I'll post an update regardless... 

good to be back on.. 

Drumbeater
AKA Chase


----------



## retired (Oct 20, 2016)

Drumbeater2 said:


> Headed down tonight to fish Saturday and Sunday.
> 
> gonna try for the pomps, got some float rigs made up..
> 
> ...


I left a week ago, it was slow. Mostly whiting and croaker. Small... I did see a few pomps caught but not many. Honestly I tried a great deal of rigs and bait, floats, no floats..you name it. Surf was rough though and wind pretty bad while there. At times it took 6 oz to hold a pomp rig and that is not good. They have the point for all intents shut off. Bird season again. We tried 48/49, no difference. If you have not seen 55 in a good while be careful at high tide as there are a couple places that can get you. take care and good luck..........as a edit I would stop by in the morning and ask Lee at the Lair whats up. he can tell ya.


----------



## Drumbeater2 (6 mo ago)

retired said:


> I left a week ago, it was slow. Mostly whiting and croaker. Small... I did see a few pomps caught but not many. Honestly I tried a great deal of rigs and bait, floats, no floats..you name it. Surf was rough though and wind pretty bad while there. At times it took 6 oz to hold a pomp rig and that is not good. They have the point for all intents shut off. Bird season again. We tried 48/49, no difference. If you have not seen 55 in a good while be careful at high tide as there are a couple places that can get you. take care and good luck..........as a edit I would stop by in the morning and ask Lee at the Lair whats up. he can tell ya.
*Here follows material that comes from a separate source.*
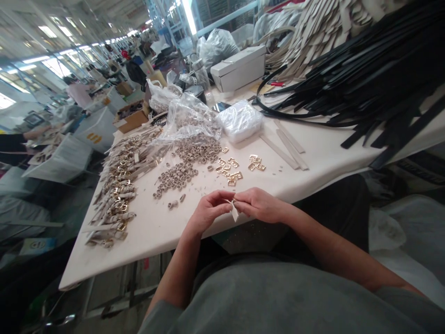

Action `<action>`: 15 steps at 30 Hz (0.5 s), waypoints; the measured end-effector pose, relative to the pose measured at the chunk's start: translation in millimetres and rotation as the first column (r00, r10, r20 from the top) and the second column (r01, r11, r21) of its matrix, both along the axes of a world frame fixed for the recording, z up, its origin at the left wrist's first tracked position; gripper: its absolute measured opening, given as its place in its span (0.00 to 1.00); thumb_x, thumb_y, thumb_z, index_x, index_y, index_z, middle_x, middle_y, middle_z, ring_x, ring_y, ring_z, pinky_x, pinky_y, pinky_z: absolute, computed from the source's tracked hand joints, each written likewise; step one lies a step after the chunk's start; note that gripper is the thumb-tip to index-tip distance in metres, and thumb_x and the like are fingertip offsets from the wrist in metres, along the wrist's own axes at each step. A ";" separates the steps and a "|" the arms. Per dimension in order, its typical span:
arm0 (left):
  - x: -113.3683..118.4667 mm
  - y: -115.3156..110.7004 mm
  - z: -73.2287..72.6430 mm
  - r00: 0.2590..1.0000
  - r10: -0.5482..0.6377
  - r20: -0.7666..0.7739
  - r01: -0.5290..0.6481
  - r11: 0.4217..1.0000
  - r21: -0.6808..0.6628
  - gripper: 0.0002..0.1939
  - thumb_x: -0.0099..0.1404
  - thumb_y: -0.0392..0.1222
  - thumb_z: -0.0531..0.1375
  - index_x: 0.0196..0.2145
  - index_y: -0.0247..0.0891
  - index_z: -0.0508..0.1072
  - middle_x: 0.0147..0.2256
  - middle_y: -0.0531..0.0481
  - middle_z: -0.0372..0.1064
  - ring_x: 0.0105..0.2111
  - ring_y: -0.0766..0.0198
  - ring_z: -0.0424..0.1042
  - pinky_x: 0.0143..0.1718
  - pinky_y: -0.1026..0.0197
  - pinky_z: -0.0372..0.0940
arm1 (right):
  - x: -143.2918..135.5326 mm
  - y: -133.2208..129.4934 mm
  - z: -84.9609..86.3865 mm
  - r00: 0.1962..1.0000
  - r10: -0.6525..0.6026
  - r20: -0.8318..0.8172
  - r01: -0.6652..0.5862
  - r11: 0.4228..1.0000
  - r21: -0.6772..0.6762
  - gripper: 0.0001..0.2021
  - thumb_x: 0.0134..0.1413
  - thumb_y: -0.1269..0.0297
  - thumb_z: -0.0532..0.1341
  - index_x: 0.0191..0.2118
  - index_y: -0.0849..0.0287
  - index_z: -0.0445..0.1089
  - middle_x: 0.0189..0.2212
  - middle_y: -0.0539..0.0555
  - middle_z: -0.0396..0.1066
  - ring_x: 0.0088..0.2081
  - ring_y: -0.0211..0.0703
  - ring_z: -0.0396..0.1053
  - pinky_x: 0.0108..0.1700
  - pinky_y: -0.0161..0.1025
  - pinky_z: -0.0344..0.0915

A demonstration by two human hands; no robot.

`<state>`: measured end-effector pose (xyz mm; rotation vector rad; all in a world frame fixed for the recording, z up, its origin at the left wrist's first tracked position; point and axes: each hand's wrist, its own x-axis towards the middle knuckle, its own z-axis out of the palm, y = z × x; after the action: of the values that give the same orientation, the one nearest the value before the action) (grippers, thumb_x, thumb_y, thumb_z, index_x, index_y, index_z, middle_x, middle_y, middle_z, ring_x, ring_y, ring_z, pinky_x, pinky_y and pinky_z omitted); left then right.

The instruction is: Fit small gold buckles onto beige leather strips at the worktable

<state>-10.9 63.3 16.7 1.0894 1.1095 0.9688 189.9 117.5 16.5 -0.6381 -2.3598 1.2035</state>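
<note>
My left hand (212, 209) and my right hand (259, 204) meet at the table's front edge. Between their fingertips is a small light strip (234, 213), its pointed end hanging down; both hands pinch it. Just beyond them lie gold buckles (231, 175), with a smaller group of gold buckles (256, 163) to the right. Many small beige loops (177, 177) are heaped left of the buckles. Whether a buckle is also between the fingers is too small to tell.
Buckled beige straps (120, 185) line the table's left side. Clear plastic bags (239, 120) and a white box (238, 69) stand behind. Black straps (347, 74) overhang the right edge. Loose beige strips (287, 146) lie right of centre. A person (78, 91) is far left.
</note>
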 end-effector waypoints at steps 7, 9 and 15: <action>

Thanks, Gonna give it a go, I should get there around 9ish tonight.. are you seeing any fleas?


----------



## River (Sep 30, 2006)

On 55 go South past the second turnout, several holes down there .... throw out on the upstream side of the hole as far as you can throw. If the waters clear you can see a deeper water drop by the water turning a darker color .... throw in the edge of that if you can, try no beads and big fleas, I use 2 big fleas back to back sometimes ..... I remember meeting you, glad the rig worked out ... it definitely works ........ Good Luck


----------



## Drumbeater2 (6 mo ago)

River said:


> On 55 go South past the second turnout, several holes down there .... throw out on the upstream side of the hole as far as you can throw. If the waters clear you can see a deeper water drop by the water turning a darker color .... throw in the edge of that if you can, try no beads and big fleas, I use 2 big fleas back to back sometimes ..... I remember meeting you, glad the rig worked out ... it definitely works ........ Good Luck


Hey River,
Good to hear from you… I appreciate the tips… I was heading down tonight as I said but some stuff has come up at work…. You know what they say about having plans lol… I’ll shoot for next weekend Really itching to get down there… thanks for the tips on where to look..

Drumbeater
AKA Chase


----------



## retired (Oct 20, 2016)

Drumbeater2 said:


> Thanks, Gonna give it a go, I should get there around 9ish tonight.. are you seeing any fleas?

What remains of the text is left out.